2013年度の授業評価アンケートで「話し方がつまらない」というコメントがあったため、話す技術についても磨きをかけるように努力した。授業評価アンケートの結果は向上したので、一定の効果はあったと考える。
<研究活動>
研究成果の発表状況
著】(1)
平成27年
03月:
アメリカ?ハワイ日系社会の歴史と言語文化(共著),東京堂出版,
(2)
平成27年
03月:
甑島里方言記述文法書(共著),国立国語研究所 窪薗晴夫研究室,
論】(1)
平成27年
02月:
推量形式の用法の通時変化について ―江戸?東京の文芸資料をもとに―,188体育国語研究,29巻,
pp.49-60
(2)
平成26年
05月:
イントネーションの意味記述 ――福島方言における試み――,日本語学,33巻,7号,
pp.53-64
学会活動への参加状況
(1)
平成27年
02月
21日:
~
平成27年
02月
21日:
188体育国語教育学会第68回例会(188体育),
(2)
平成26年
09月
13日:
~
平成26年
09月
14日:
社会言語科学会第34回大会(立命館アジア太平洋大学),
(3)
平成26年
06月
14日:
~
平成26年
06月
14日:
188体育国語教育学会第67回例会(188体育),
(4)
平成26年
05月
17日:
~
平成26年
05月
18日:
日本語学会2014年度春季大会(早稲田大学),
(5)
平成26年
05月
16日:
~
平成26年
05月
16日:
日本方言研究会第98回研究発表会(早稲田大学),
◎特色?強調点等
- 2014年度は、科研費採択の研究課題「震災を語る方言談話資料の作成 ―福島方言の記述と震災記録にむけて―」に関して、福島方言の談話資料の整備にむけた取り組みをおこなった。

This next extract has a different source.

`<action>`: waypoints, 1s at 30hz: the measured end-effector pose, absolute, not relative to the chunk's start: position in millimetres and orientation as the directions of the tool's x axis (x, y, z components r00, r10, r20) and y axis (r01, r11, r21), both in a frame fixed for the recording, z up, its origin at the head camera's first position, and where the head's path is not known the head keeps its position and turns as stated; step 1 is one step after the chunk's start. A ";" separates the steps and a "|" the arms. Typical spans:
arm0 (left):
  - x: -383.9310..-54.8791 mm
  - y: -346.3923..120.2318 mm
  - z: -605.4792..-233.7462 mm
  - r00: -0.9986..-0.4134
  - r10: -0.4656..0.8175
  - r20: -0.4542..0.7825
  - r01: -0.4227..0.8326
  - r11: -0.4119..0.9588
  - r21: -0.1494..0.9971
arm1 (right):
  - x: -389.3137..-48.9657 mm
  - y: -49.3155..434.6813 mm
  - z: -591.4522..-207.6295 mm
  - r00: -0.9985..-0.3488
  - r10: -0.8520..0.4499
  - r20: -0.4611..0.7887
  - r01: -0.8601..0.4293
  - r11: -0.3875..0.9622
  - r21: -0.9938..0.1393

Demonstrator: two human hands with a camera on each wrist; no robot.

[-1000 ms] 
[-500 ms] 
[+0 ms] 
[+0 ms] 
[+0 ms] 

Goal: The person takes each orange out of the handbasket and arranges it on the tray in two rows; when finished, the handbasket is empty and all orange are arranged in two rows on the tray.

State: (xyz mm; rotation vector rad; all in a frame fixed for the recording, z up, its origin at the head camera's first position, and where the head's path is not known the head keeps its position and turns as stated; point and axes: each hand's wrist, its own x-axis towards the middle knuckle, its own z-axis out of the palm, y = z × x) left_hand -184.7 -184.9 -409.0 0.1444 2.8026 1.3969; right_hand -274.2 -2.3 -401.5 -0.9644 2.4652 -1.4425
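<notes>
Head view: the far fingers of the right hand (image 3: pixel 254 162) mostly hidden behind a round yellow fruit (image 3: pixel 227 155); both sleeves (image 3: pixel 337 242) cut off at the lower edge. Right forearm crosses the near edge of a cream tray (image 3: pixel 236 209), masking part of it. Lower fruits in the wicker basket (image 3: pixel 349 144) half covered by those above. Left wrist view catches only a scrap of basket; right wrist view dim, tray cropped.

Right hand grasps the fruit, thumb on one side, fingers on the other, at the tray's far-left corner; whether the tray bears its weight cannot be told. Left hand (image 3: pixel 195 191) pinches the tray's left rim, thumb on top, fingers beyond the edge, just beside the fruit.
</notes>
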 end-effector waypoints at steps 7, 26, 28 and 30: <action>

2014年度中に整備した資料は、中間報告書として2015年度の夏休み前を目途にまとめる予定である。そのほか、他大学の研究者と共同で、鹿児島県甑島里集落の方言について、記述文法書を完成させた。記述言語学的な観点から、音韻論、形態論、統語論、意味論等を包括的にまとめた文法書としては、本土方言で初の試みであり、今後の方言研究の展開につながる。また、江戸?東京方言の推量形式の通時的な意味変化に関する論考をまとめた。
<社会との連携>
社会的活動状況
(1)
平成26年
07月
26日:
~
平成27年
03月
31日:
平成26年度学校図書館司書教諭講習 講師(文部科学省)
(2)
平成26年
04月
01日:
~
平成27年
03月
31日:
平成26年度幼稚園教員資格認定試験実施委員会委員(文部科学省)
(3)
平成26年
04月
01日:
~
平成27年
03月
31日:
上越国語同好会 会員(上越国語同好会)
◎社会への寄与等
2014年度も、前年度から継続して附属中学校の研究指導者をつとめたほか、上越国語同好会で講演をおこなうなどして、大学における研究の成果を現場の国語教員に発信することに取り組んだ。このような取り組みについては、上越地域内の小中学校教員からも好評を得ているので、今後も継続してゆきたいと考える。また、学校図書館司書教諭講習の講師をつとめた。このほか、自身の研究に関する成果は、個人ホームページ等で積極的に発信するよう努めている。